Pediatric public health funding: The AAP has filed a lawsuit against HHS seeking restoration of $12 million in grants that support core pediatric screening, prevention, and training programs.²
New & Notable
Aluminum salts enhance immune responses to some vaccines. After intramuscular administration, aluminum forms an injection-site depot for slow release and then is cleared by the kidneys. Even in preterm infants, vaccination does not lead to increased serum aluminum levels.¹
Cumulative exposure: Total aluminum exposure across the AAP immunization schedule from birth through 18 years is estimated to be 4.12 to 7.52 mg of aluminum. This is well below the average daily exposure (12 mg) from historical infant antacid regimens and below common dietary sources, including breast milk and formula.¹
Aluminum in vaccines does not cause autism or disease: Large epidemiologic studies, including a nationwide cohort of more than 1.2 million children, show no causal association between aluminum-adjuvanted vaccines and autism spectrum disorder, asthma, or autoimmune disease.¹
Limitations: Some pharmacokinetic models do not begin before age 5, at which point the majority of aluminum-containing vaccines would have already been administered per the AAP (and CDC) immunization schedule.¹
Practical implication: Start conversations with patients’ parents, guardians, and caregivers by acknowledging their concerns and building trust. A confident clinician recommendation is the strongest predictor of vaccine acceptance.¹
Practical implication: Counsel parents, guardians, and caregivers that adverse effects related to aluminum adjuvants are largely local, mild, and transient.¹
Clinical Pearl
Vancomycin trough concentrations should be obtained at steady state, which is just before the fourth dose. Levels drawn too early may be low and lead to unnecessary dose escalation, increasing nephrotoxicity risk.
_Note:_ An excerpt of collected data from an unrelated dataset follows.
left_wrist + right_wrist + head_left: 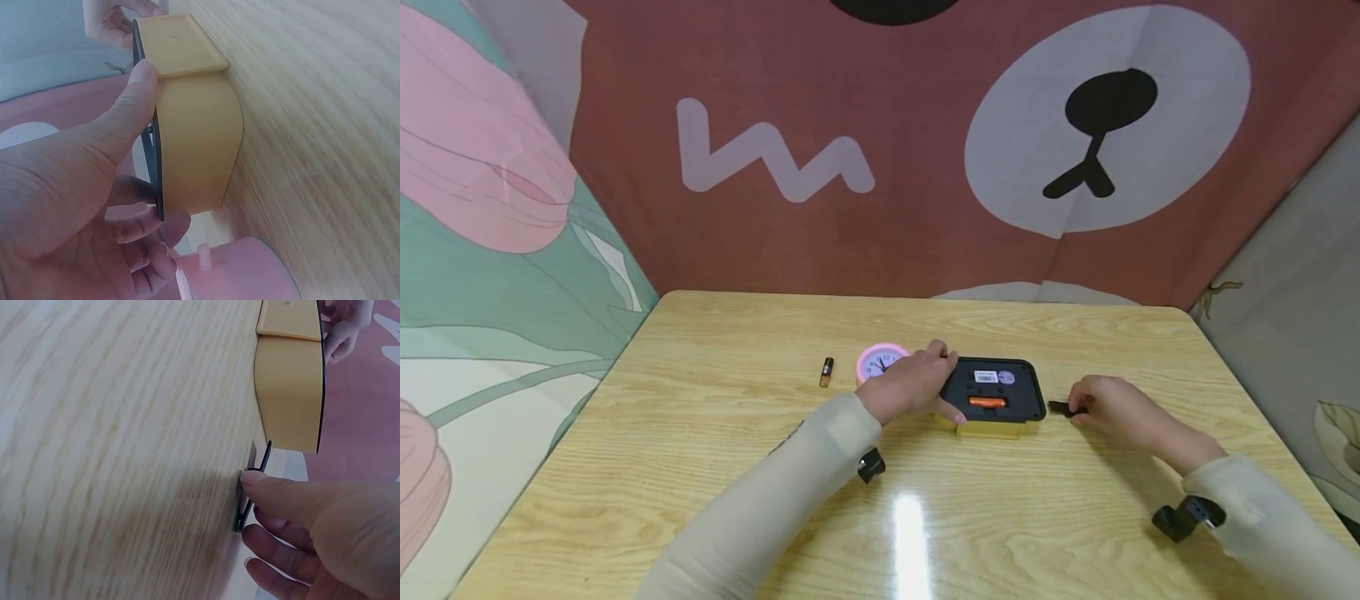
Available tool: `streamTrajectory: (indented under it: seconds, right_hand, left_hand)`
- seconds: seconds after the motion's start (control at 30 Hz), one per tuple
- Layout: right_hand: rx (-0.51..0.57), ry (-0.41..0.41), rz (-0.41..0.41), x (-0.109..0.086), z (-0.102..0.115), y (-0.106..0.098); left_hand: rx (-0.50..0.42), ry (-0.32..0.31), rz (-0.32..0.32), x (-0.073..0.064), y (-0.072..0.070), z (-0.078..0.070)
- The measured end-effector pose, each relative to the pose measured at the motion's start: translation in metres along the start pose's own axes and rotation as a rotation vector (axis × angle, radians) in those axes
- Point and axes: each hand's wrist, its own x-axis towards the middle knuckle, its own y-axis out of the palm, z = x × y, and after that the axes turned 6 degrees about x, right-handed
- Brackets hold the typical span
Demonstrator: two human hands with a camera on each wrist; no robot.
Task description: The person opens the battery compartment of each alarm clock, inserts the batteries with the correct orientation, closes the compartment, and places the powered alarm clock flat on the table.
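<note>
Right grip (1116, 410) pinching black cover (1060, 408). Left grip (913, 385) holding left end of yellow box (1021, 398), back up, on worktop (625, 467). Orange battery (987, 402) exposed. Probably mid cover-handling; next calls for parking or aligning cover.

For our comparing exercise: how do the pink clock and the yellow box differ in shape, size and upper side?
The pink clock is round; the yellow box is roughly rectangular.
The box looks larger than the clock.
The clock's upper side shows a numbered dial; the box's is a black panel.
Both are on the table.
</note>
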Motion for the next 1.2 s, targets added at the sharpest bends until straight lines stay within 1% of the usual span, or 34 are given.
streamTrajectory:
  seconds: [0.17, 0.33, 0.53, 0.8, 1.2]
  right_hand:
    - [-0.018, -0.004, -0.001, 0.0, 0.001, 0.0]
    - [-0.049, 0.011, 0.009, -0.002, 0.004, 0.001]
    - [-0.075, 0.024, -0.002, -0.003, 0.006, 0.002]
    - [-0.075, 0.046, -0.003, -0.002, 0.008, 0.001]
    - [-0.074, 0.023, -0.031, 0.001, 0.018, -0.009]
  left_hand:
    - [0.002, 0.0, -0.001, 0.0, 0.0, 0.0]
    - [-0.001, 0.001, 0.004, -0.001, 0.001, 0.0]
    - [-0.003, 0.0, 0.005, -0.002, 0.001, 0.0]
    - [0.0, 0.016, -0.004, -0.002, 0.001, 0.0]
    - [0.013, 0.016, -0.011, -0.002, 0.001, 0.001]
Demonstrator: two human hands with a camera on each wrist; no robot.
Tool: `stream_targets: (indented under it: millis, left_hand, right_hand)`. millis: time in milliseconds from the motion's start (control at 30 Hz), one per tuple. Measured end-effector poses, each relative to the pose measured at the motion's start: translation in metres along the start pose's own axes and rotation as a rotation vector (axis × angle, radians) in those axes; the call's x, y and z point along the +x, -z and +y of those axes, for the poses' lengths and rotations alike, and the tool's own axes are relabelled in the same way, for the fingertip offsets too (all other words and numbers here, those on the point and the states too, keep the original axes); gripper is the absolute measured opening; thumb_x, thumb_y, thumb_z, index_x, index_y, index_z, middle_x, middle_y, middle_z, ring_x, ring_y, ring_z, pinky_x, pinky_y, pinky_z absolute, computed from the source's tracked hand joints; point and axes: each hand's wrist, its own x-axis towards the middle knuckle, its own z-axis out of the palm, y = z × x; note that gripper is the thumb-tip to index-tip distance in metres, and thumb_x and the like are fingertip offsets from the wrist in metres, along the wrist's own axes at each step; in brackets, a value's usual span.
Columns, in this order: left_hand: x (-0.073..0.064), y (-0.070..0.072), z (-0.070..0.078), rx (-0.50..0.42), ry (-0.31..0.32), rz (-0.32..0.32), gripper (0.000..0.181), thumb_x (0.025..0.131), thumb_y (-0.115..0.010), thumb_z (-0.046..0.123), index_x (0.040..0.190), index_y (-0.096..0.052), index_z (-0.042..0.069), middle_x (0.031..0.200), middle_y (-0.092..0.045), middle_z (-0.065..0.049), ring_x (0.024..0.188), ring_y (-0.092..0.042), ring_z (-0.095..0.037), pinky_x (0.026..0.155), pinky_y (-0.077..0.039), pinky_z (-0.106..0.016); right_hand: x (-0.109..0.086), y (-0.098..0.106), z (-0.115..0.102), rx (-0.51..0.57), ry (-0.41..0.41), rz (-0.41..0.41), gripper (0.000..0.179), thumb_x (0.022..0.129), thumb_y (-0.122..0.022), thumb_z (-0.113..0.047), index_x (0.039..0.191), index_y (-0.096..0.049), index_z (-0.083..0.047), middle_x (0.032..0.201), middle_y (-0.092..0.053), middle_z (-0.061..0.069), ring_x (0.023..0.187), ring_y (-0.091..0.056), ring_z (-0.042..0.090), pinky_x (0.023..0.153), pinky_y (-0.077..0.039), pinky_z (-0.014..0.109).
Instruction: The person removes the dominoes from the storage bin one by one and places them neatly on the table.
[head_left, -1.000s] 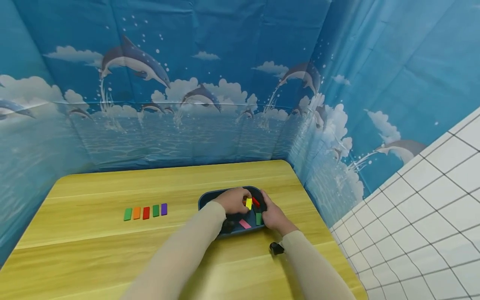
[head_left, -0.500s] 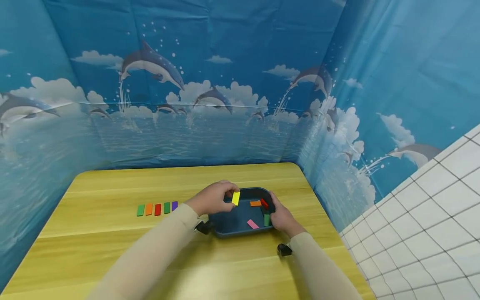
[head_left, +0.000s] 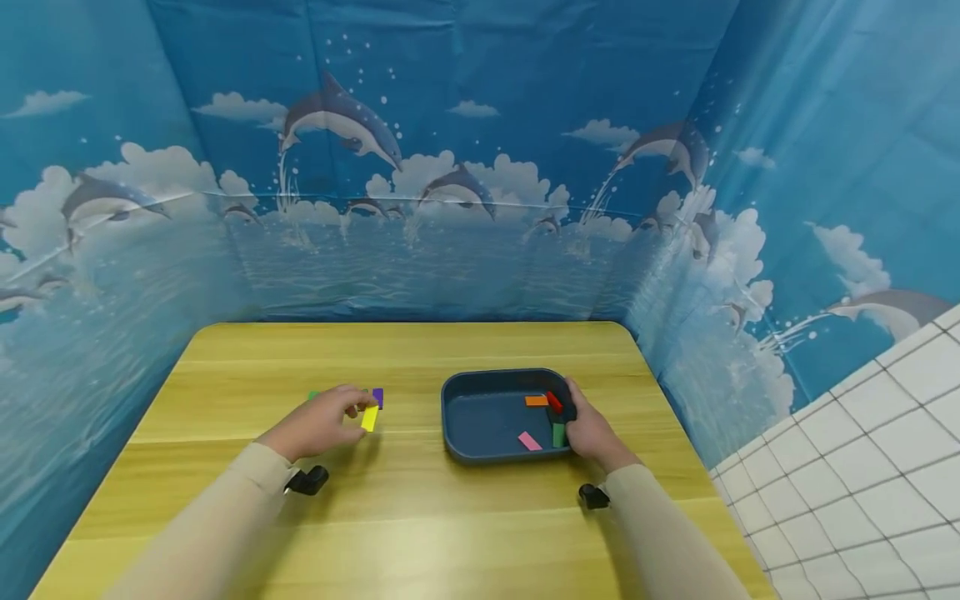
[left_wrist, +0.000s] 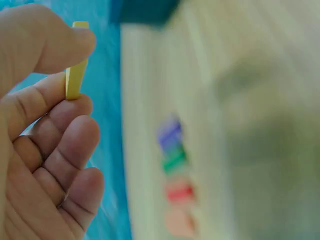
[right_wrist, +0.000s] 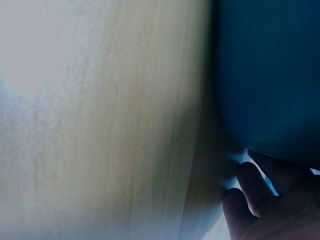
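Note:
My left hand pinches a thin yellow tile between thumb and fingers, above the left half of the table. Just beyond it a purple tile lies at the right end of a row, mostly hidden behind the hand. In the left wrist view the row shows blurred, with green, red and orange tiles. At the right, my right hand holds the end of a dark blue tray. Inside lie orange, red, pink and green tiles.
The wood-grain table runs back to a blue dolphin curtain. White tiled wall stands along the right. A small black device sits at the left wrist, another black device at the right.
My left hand has lifted the yellow tile out of the tray and carried it left to the row. My right hand stays at the tray's end. The head view has shifted.

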Motion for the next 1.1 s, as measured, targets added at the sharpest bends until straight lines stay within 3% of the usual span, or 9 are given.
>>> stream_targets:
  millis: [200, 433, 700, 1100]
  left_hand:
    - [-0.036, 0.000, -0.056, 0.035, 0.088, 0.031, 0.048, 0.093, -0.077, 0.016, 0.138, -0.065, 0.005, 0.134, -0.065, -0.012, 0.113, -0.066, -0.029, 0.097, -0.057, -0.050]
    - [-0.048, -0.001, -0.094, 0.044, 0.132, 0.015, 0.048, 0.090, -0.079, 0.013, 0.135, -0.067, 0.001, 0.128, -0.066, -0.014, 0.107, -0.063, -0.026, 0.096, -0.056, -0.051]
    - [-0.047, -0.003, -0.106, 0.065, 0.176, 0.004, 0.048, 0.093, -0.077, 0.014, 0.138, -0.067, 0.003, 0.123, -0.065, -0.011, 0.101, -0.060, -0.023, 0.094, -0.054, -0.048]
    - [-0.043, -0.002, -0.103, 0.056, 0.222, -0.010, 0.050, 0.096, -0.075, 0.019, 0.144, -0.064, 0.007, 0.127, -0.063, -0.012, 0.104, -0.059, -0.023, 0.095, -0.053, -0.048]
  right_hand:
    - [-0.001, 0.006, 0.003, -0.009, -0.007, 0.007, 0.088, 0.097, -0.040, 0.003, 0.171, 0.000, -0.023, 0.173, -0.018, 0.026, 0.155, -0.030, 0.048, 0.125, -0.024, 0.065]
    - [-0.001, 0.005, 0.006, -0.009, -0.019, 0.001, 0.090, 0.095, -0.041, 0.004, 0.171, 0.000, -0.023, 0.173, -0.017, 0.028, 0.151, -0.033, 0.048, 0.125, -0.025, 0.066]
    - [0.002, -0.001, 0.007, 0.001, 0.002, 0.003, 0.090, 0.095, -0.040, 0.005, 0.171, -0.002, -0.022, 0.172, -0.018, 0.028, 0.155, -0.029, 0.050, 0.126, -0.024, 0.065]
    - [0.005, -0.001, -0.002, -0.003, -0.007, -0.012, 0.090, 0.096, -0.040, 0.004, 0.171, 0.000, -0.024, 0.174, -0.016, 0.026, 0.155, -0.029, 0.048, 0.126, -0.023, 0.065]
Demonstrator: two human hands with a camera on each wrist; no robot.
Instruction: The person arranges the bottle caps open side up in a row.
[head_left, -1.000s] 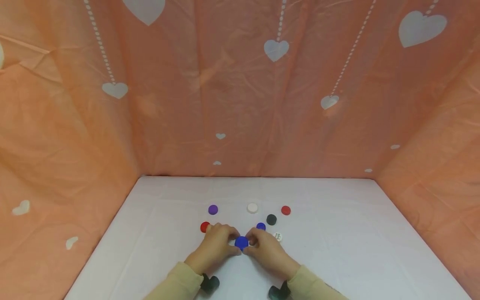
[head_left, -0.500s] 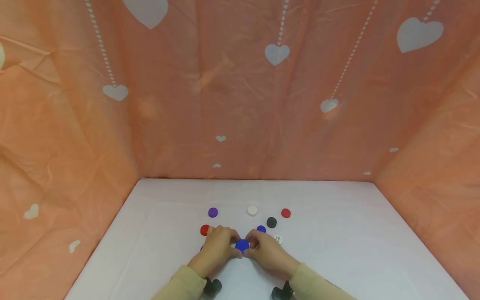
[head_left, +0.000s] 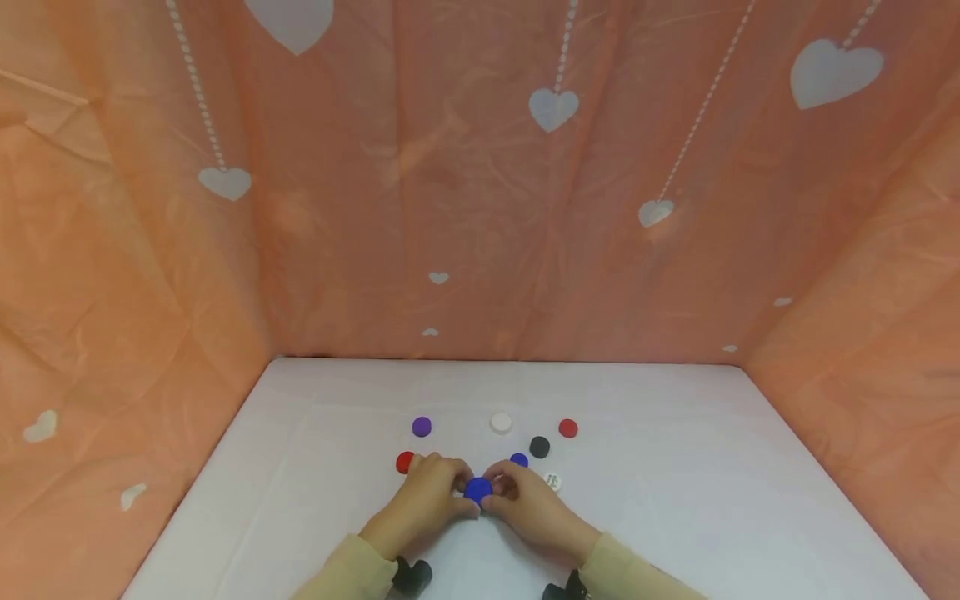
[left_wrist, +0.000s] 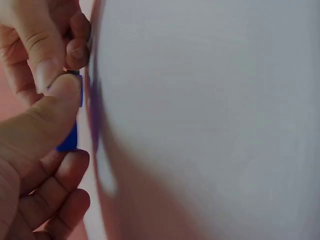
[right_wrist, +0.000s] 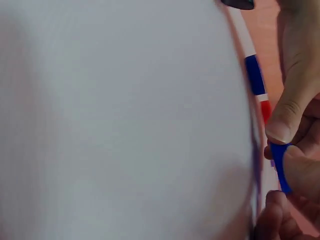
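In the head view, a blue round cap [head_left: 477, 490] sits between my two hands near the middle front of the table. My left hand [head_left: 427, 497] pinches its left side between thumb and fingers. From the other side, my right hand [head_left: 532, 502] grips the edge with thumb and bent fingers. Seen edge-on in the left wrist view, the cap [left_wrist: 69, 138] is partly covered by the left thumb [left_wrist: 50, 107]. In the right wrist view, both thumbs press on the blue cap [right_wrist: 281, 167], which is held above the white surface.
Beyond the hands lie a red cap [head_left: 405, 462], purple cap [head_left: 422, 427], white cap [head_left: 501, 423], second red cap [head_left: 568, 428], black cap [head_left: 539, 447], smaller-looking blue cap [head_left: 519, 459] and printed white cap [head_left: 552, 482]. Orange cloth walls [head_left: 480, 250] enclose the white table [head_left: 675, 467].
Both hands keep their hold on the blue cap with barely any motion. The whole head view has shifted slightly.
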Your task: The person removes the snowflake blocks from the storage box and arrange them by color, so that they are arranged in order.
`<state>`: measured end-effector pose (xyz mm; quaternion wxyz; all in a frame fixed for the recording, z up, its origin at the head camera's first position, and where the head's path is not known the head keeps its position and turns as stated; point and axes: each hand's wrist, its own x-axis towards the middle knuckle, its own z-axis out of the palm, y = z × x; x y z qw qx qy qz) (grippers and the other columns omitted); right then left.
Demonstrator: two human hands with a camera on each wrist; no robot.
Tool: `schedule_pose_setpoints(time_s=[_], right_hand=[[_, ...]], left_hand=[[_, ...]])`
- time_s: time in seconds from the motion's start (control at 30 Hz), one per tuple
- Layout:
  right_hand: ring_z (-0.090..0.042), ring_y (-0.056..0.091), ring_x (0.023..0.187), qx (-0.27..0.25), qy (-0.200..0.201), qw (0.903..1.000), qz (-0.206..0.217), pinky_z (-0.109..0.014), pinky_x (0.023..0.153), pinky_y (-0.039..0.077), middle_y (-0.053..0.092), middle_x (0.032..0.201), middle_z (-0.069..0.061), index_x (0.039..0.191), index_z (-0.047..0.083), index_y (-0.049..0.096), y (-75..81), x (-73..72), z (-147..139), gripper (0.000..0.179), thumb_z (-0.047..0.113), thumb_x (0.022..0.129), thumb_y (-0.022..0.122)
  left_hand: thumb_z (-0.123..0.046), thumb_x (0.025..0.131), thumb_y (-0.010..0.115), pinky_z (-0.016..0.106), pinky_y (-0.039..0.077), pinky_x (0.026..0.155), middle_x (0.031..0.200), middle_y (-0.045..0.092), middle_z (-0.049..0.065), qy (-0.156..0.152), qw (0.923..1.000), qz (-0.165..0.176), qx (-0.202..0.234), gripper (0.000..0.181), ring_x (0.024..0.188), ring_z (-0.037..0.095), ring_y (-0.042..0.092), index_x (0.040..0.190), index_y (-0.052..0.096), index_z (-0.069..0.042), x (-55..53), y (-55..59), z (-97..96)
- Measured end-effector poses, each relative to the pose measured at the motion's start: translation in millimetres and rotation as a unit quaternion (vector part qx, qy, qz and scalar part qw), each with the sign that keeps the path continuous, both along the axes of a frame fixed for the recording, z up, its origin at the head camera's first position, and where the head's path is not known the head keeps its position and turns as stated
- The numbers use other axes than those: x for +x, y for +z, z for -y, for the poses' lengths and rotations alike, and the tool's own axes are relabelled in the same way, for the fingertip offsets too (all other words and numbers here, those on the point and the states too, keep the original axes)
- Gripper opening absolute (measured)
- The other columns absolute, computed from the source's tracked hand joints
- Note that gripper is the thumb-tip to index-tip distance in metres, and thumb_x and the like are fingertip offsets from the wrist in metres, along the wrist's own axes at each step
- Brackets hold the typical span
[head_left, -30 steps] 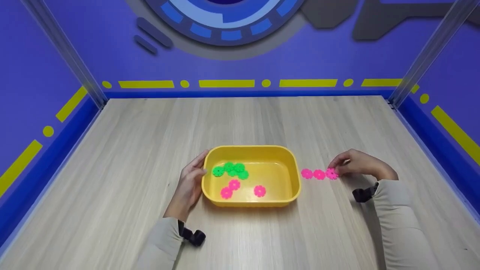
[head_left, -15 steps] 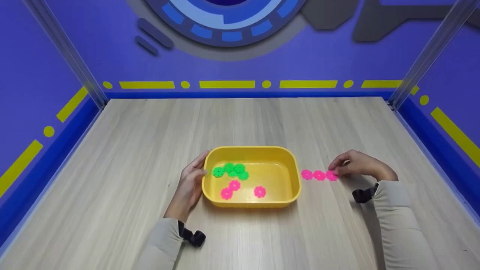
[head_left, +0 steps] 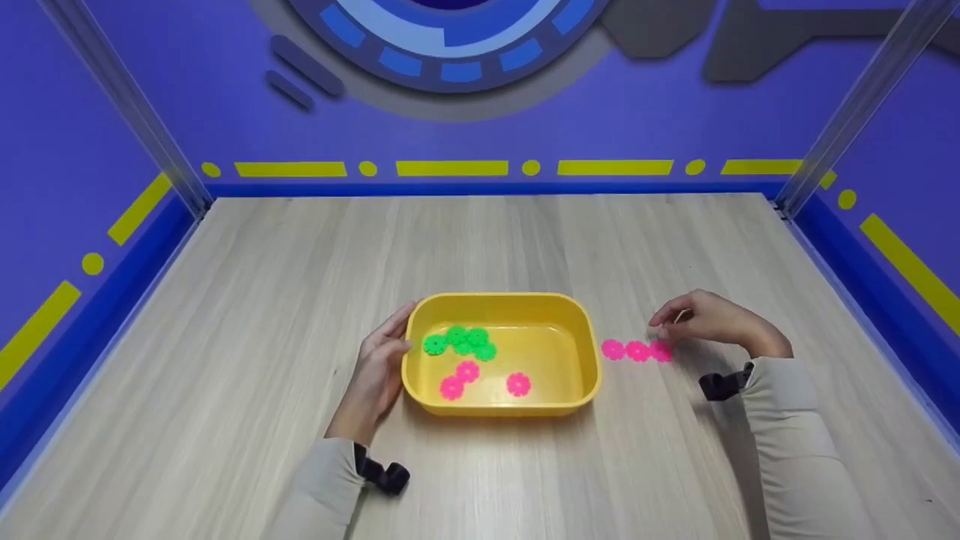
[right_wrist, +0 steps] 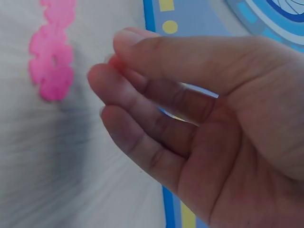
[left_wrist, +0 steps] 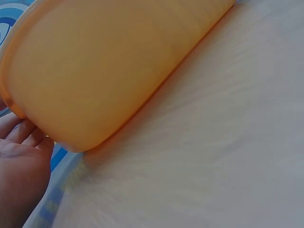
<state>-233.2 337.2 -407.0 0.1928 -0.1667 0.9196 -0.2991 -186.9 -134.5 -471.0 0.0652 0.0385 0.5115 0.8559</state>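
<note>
My left hand point(head_left: 380, 375) holds the left side of a yellow plastic tub point(head_left: 502, 409), thumb at the rim and fingers against the outer wall. In the left wrist view the fingers point(left_wrist: 28, 133) touch the tub's outside point(left_wrist: 104, 71). Several green notched discs point(head_left: 434, 345) lie in the tub beside three pink ones point(head_left: 518, 385). Right of the tub, three pink flower-shaped discs point(head_left: 637, 351) form a row on the table. My right hand point(head_left: 716, 324) hovers just above the row's right-end disc point(right_wrist: 42, 52); its relaxed fingers hold nothing and stand apart from it.
The light wooden table point(head_left: 480, 240) is bounded by a blue-purple back wall point(head_left: 465, 135) and side walls with yellow markings. Black camera mounts point(head_left: 384, 478) are strapped at both wrists.
My right hand has let go of the right-end pink disc, which now lies flat in the row, and has lifted slightly. The left hand and tub have stayed in place.
</note>
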Motion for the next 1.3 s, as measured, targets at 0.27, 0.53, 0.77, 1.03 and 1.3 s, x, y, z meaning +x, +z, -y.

Optimal timing for obtaining the trough is 30 to 60 minutes before the fourth dose. Earlier sampling is reasonable if supratherapeutic exposure is a concern, such as with worsening renal function.
The video Vancomycin Trough Monitoring in Neonates and Pediatrics reviews when and why to time troughs this way.
Pediatric Pulse
AAP Lawsuit Challenges Federal Public Health Funding Cuts
On December 24, 2025, the American Academy of Pediatrics filed a lawsuit against the U.S. Department of Health and Human Services seeking restoration of nearly $12 million in terminated federal grants. The AAP alleges the cuts represent unlawful retaliation related to its public criticism of recent federal vaccine policy changes, including Hepatitis B birth dose and COVID-19 vaccine recommendations.²
These grants support programs used daily in neonatal and pediatric care, including universal newborn hearing screening, safe sleep initiatives to prevent sudden unexpected infant death, and training programs for rural pediatric clinicians. The loss of this funding could lead to program closures and delayed detection and intervention for high-risk infants.²
References
Nirenberg E, Maldonado YA, Hoffman SA. The role and safety of aluminum adjuvants in childhood vaccines. Pediatrics. Published online 2025. doi:10.1542/peds.2025-074874.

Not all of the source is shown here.